"Nobody but the oaf I described."

"Wade out, Turkey," the Whistler was calling to his barefoot companions. He seemed shy of putting his boat ashore. Since the arrival of the officer all three urchins had become singularly distant and distressed. Was this only the natural awe which slum children feel in the presence of the police? Or was it conscience that made cowards of them all?

"Come ashore, young feller. The gentleman wants to thank you," said Chandler.

"We must look for the fishing-pole under the pier," answered the Whistler. It was true that he had thrown his rod away when they heard the loud splash of Shagarach's body in the water. But his manner indicated that while what he said might be true, it was not the fact. Turkey and Toot also had shown unseemly haste in wading out to the dory with the Whistler's outer raiment. The Whistler was digging the blade in for his first stroke when Shagarach addressed him in a tone that made him pause.

"My young friends, I am too weak to thank you to-night. To-morrow is Saturday. Could you call at my office in the morning, 31 Putnam street? Mr. Shagarach. Can you come?"

"Yes, sir," answered the boys, with more submission than gladness in their voices. All the gamin's impudence melts at a touch of true kindness. The boys waited a moment, then disappeared into the night, while Shagarach, with the policeman's assistance, made his way through the gathering crowd to the refectory.
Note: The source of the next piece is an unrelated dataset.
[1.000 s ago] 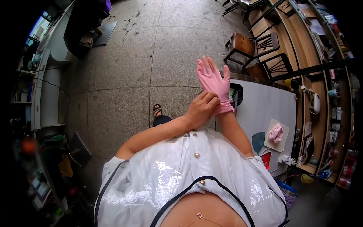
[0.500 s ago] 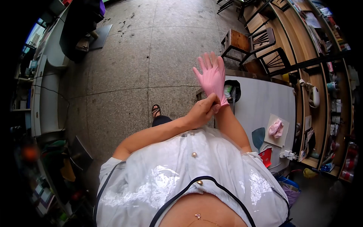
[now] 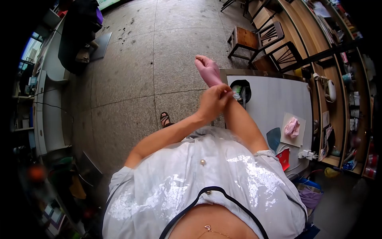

It was the misfortune of Jacob, Shagarach's office boy, to be the owner of a most preposterous nose, the consciousness of which led him to fear society and shun the mannerless multitude. Boys of his own age in particular he dreaded, as a tame crow is said to fear nothing so much as a wild one. So when our three mischiefmakers entered the office the next morning and seated themselves till Mr. Shagarach should return, the poor lad began squirming by anticipation in his chair as if its seat were a pin cushion with the points of the pins protruding. As a matter of defensive tactics, this was the worst possible attitude to take, as it courted assault. But Jacob was not a strategist.

Before long his torture began, first by side comments and giggles, suppressed in deference to the decorum of the surroundings. Then he was subjected to a running fire of personal questions, the tone of which speedily began to mimic the muffled nasals of his own richly accented responses. This would have been acute torment to a sensitive lad and a spirited one would have ended the comedy by an appeal to arms. But poor Jacob was stolid and peaceable. So his tormenters had things their own way. The Whistler especially seemed to have neither conscience nor reason in his make-up, but an enormous funny-bone which usurped the functions of both. It was not until Aronson came in that Jacob was able to make his escape.

Saul Aronson was not a musical young man. If he yawned down the major chord twice or thrice at bedtime this was the nearest he ever got to singing. But when the Whistler raised his flexible pipe, at first softly, then loudly, with wonderful trills, breaking into still more wonderful tremolos, with staccato volleys, and ascending arpeggios that would have put a mocking-bird to shame, it is no wonder that he gave up the attempt to insert the metes and bounds correctly in a quit-claim deed and contented himself with furtively watching the o-shaped orifice from which this flood of melody issued. This was his occupation when Shagarach's form, crossing the threshold, sent him back to his copying and checked the Whistler in the full ecstasy of an improvised cadenza.

"You have saved my life," said Shagarach to the boys when they had followed him into the inner room. He used the plural number, but his gaze seemed to be attracted to the Whistler, whose neatly brushed hair told of a mother's hand, and whose restless blue eyes, fringed with heavy dark lashes, centered a face oval, high-born and sweet, which gave out in every contour the glad emanation of a youth which was natural and pure. There was less in the others to make them distinctive. Turkey seemed to be a hulking clod and Toot was wizened and shrill-voiced and sharp.